Vielmehr besteht die Gefahr, dass es in bestimmten Sektoren an das Eingemachte geht. Dies lässt sich gut am Beispiel des durchaus dicht gewebten Netzes an Arbeitnehmerschutzbestimmungen des unionalen Sekundärrechts (wie Gesundheit und Sicherheit am Arbeitsplatz oder Arbeitszeitregelungen) zeigen. Da diese Vorgaben für die Unternehmen einen betriebswirtschaftlichen Kostenfaktor darstellen, würde eine Standarderhöhung in einem Bereich bei strikter, sektorweiser Anwendung des One-In-One-Out-Prinzips zu Kostenentlastungen (und damit Standardabsenkungen) in anderen Bereichen des Arbeitnehmerschutzes zu führen haben. Ebenso würde eine völlige Neuregulierung eines bislang noch nicht geregelten Bereichs des Arbeitnehmerschutzes - bei strikter Anwendung von One-In-One-Out - zu einer Entlastung an anderer Stelle führen müssen, was die bestehenden Regelungen massiv unter Druck brächte.

Enges Kostenkorsett

Damit würde es gerade im Bereich des Arbeitnehmerschutzes bei Einführung eines strikten, sektorbezogenen One-In-One-Out-Prinzips wenn schon nicht zu einer Absenkung, dann jedenfalls auch nicht zu einer künftigen Erhöhung der Schutzstandards kommen. Politische Gestaltungsmacht wird so einem engen Kostenkorsett untergeordnet.

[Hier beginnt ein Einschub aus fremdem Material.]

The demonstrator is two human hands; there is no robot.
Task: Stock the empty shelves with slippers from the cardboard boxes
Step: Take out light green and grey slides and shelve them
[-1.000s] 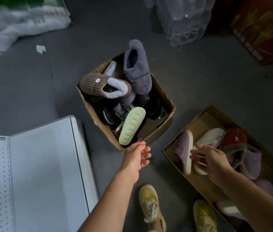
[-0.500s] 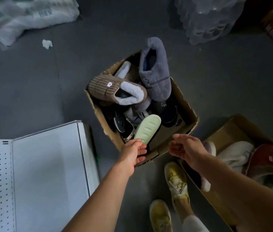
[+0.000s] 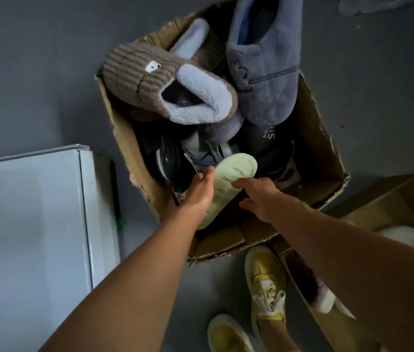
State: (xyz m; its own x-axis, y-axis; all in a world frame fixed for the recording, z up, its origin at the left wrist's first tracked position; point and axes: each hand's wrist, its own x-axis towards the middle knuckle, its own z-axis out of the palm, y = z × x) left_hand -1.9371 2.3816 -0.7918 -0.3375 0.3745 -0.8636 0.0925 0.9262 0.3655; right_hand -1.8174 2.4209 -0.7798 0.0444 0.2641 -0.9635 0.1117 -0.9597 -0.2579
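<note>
Two cardboard boxes on the grey floor. The near box (image 3: pixel 325 158) is crammed: one brown ribbed slipper (image 3: pixel 150 77) with a fleecy cuff on top, one grey plush slipper (image 3: pixel 264 80) leaning beside it, a second brown one peeking out behind, and a few dark pairs underneath that I can't count. One pale green slipper (image 3: pixel 228 179) sticks up sole-out at the front edge. Left hand (image 3: pixel 198 191) is wrapped around its left side, gripping it. Right hand (image 3: pixel 259 196) sits against its right edge, fingers fairly straight and not curled round it. The second box (image 3: pixel 389 199) off to the right shows one white fluffy slipper (image 3: pixel 401 240) and a pinkish one. White shelf (image 3: pixel 30 224) on the left. Two yellow sneakers (image 3: pixel 267 280) at the bottom.
</note>
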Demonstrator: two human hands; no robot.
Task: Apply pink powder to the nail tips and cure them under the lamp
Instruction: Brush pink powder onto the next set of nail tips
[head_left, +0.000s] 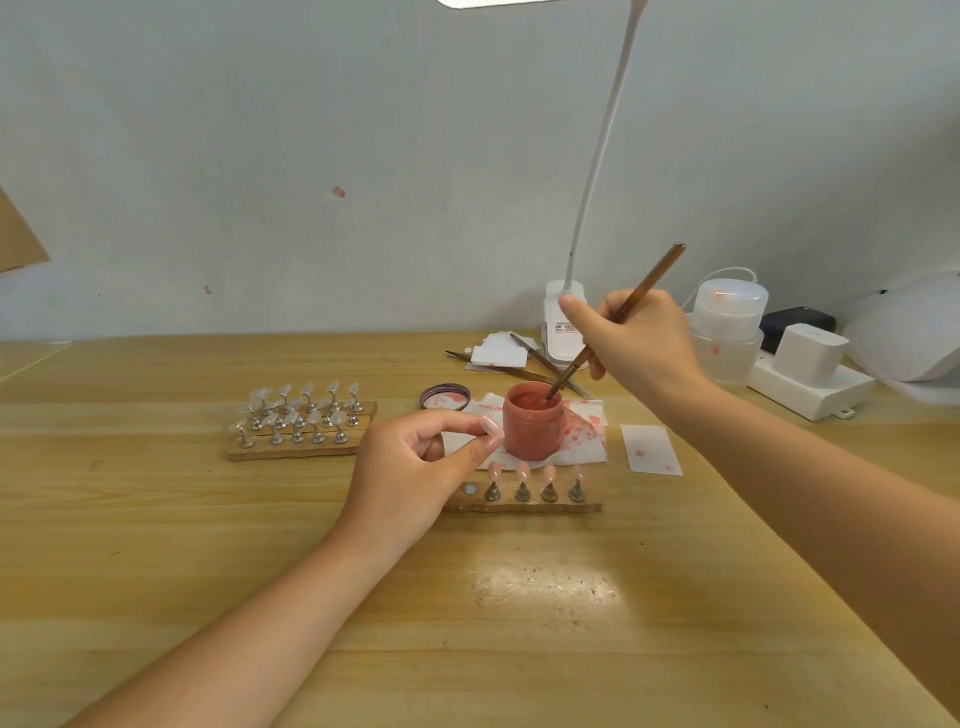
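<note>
Left hand (415, 467) pinches nail tip (491, 427) by edges: light, slick, flexible. Right hand (636, 338) fingers clamp brush (618, 317), bristles in powder jar (532, 421), mid-desk.

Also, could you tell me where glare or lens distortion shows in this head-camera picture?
In the head view, a bright patch of glare lies on the wooden table in front of the near nail-tip stand; the desk lamp has its head blown out white at the top edge; wide-angle distortion bows the table's far edge; the right hand and its brush look slightly soft.
</note>
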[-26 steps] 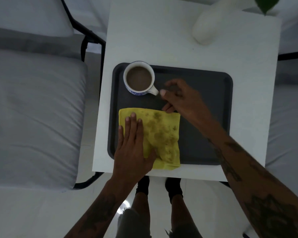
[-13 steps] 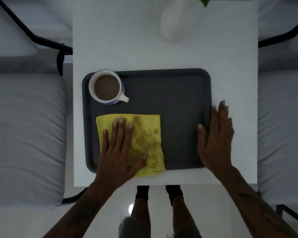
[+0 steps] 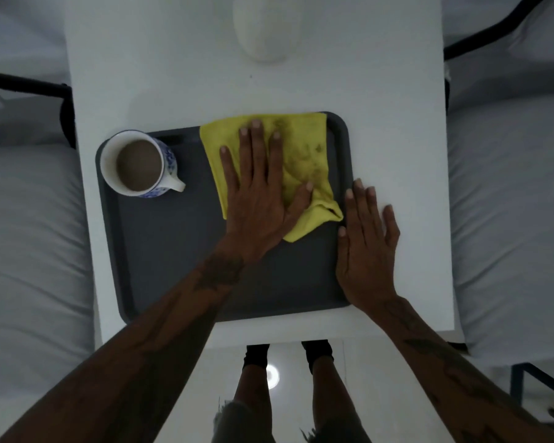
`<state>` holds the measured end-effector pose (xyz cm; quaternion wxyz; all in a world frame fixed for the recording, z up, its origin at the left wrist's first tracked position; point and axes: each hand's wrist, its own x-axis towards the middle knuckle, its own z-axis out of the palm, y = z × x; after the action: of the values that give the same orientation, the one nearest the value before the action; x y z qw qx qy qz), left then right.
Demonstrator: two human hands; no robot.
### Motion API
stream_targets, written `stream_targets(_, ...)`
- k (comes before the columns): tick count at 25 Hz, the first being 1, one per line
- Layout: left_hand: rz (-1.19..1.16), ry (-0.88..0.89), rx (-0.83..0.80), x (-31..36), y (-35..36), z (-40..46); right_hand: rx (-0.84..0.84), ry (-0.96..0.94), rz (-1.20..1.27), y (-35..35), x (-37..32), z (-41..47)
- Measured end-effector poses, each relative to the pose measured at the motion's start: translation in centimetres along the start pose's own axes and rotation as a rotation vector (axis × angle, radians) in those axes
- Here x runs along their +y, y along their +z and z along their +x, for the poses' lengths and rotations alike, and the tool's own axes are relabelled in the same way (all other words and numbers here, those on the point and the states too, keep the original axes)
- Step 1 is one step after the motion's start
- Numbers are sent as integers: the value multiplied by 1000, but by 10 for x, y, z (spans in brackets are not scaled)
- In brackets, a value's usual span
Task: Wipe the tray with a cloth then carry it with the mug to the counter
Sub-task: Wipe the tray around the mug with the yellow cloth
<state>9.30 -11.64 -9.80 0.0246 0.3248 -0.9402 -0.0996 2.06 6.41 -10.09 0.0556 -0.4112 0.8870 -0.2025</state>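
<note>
A dark grey tray [image 3: 179, 260] lies on a white table [image 3: 173, 75]. In its far left corner stands a white and blue mug [image 3: 139, 163] holding brown drink, its handle pointing right. A stained yellow cloth [image 3: 304, 155] covers the tray's far right corner. My left hand [image 3: 256, 190] presses flat on the cloth, fingers spread. My right hand [image 3: 367, 247] lies flat against the tray's right rim, partly on the table, holding nothing.
A white vase [image 3: 267, 27] stands at the table's far edge. Grey cushioned seats [image 3: 29, 235] with black frames flank the table on both sides. My legs and feet [image 3: 285, 378] are below the near edge.
My left hand has slid the cloth from the tray's near left part to its far right corner. My right hand left the mug and settled on the tray's right rim.
</note>
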Motion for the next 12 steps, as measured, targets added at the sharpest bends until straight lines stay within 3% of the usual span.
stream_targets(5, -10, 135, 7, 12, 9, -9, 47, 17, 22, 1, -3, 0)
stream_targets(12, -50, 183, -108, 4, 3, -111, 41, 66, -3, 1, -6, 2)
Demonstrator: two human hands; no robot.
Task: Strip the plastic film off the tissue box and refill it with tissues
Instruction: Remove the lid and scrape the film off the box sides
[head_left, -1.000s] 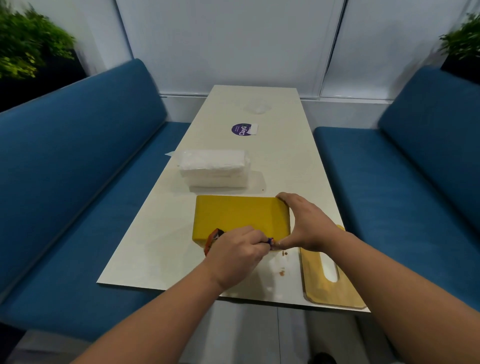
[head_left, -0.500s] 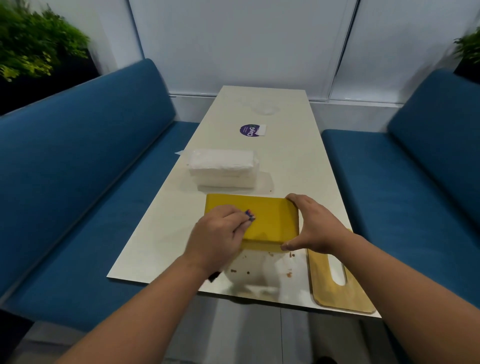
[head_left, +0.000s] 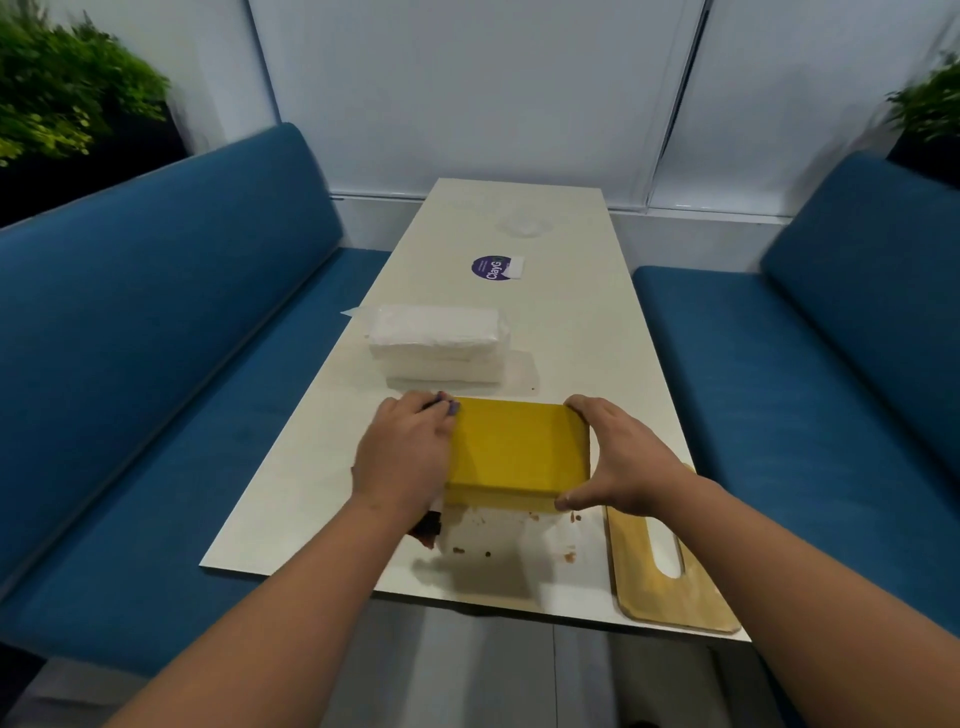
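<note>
Hands flank yellow tissue box: left hand grip clenched on left end, right hand clasping right

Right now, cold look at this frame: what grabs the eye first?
The yellow tissue box near the table's front edge, with the left hand on its left end and the right hand gripping its right end. Just beyond it lies a white stack of wrapped tissues. A wooden board with a slot lies at the table's near right corner.
</note>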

Betrachtet man nun vor diesem Hintergrund die aktuelle Kommissionsmitteilung näher, so trägt diese einigen der vorgebrachten Bedenken zumindest im Ansatz Rechnung. So findet sich - wenngleich beiläufig - ein Bekenntnis zu hohen Schutzstandards in den Bereichen Ökonomie, Soziales und Umwelt. Weiters ist die Möglichkeit vorgesehen, dass One-In-One-Out in gewissen Fällen auch sektor- und periodenübergreifend angewandt beziehungsweise ausnahmsweise überhaupt ausgesetzt werden kann. Erfreulich aus gesamtgesellschaftlicher Sicht, aber eigentlich wird durch diese Verwässerung das ganze Prinzip ad absurdum geführt. Also doch nur ein PR-Gag?